The origin of the Ps and Qs idiom

The most common meaning behind the phrase Mind your Ps and Qs is to mind your manners or mind your language; in other words, to behave or speak politely. It is believed to be an abbreviation of Mind your pleases and thank-yous.

According to the Oxford English Dictionary, the true origin of this phrase is in reference to learning the alphabet. In 2007, while revising the entry, an early example of its use was discovered in that poem shown above.

4 possible origins of Ps and Qs phrase

Note: One of the following has been made up by myself. Can you guess which one? Perhaps you’d like to offer your version :)

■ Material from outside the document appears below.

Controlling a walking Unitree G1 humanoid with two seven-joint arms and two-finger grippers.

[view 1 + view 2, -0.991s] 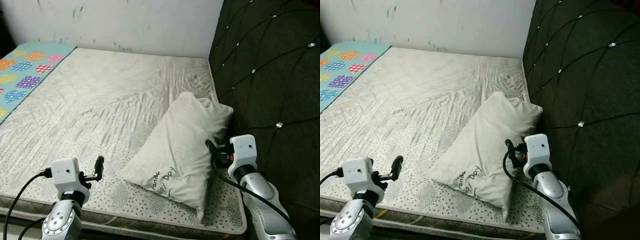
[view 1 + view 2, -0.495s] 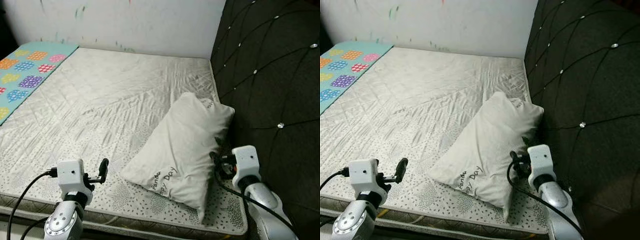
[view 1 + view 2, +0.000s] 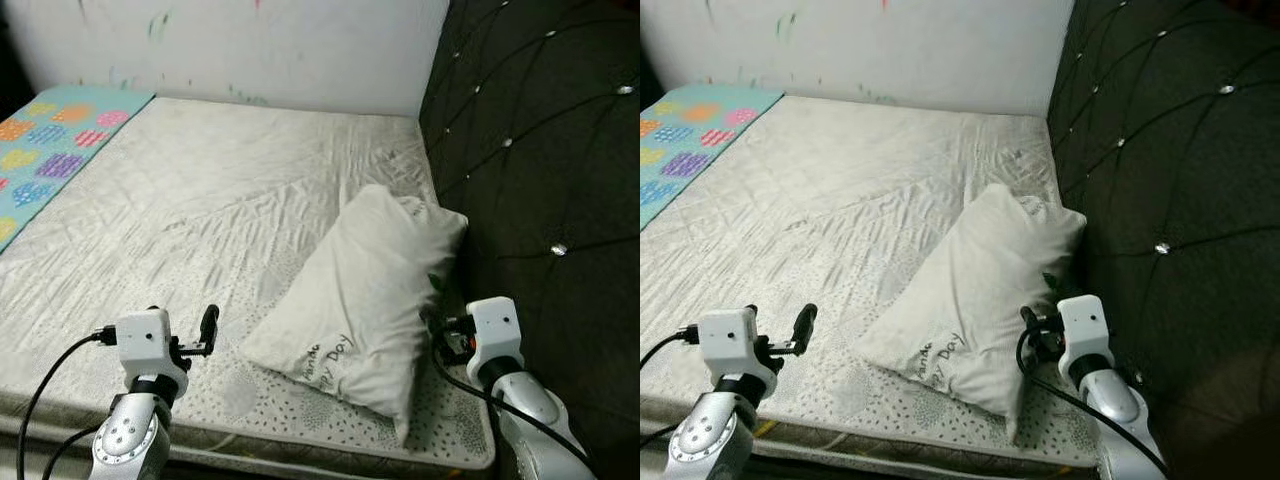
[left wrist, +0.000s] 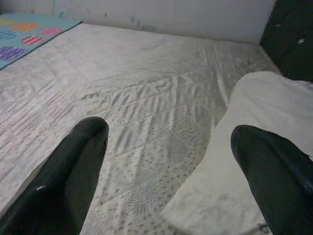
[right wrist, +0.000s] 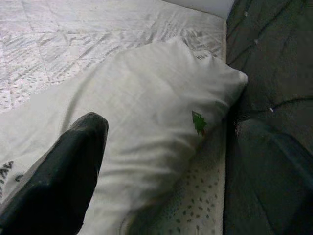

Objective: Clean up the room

1. Hot metal typesetting Ps and Qs

It’s been said that Mind your Ps and Qs was advice given to a printer’s apprentice. While using early printing presses, individual letters were arranged in a frame to print a page of text. Because the letters were placed on the frame, reversed, it was easy to mix up letters such as “p” and “q.”

2. Mind your pints and quarts

Seventeenth-century bartenders in English pubs, would remind their customers to mind their ps and qs with regards to how much they were drinking. It’s also been noted that bartenders were careful not to confuse pints and quarts when writing orders down on their tally slates.

3. Mind the peace and quiet
In the sixth century, Cassiodorus founded the monastery of Vivarium in southern Italy. He established a library to preserve sacred texts for future generations and educated his monks in the proper methods for copying texts. During study sessions the phrase “mind the peace and quiet” evolved to mind your Ps and Qs.

4. Mind your feet and wigs

Mind your pieds and queues — Another potential origin of this phrase, from 18th-century French dance masters, to mind your feet and wigs while dancing. Or, an instruction when one was learning how to dance for a ball. Or, two of the most common moves dancing instructors would teach.

It’s interesting how many different interpretations there are of this one. One thing they all have in common though, is that pied is the French translation for feet.

Have you heard any other interesting origins of this phrase, or other phrases?

Which one of these four origins do you believe I made up?

P.S. On June 20th, I’ll be celebrating my four-year blogging anniversary. Hard to believe!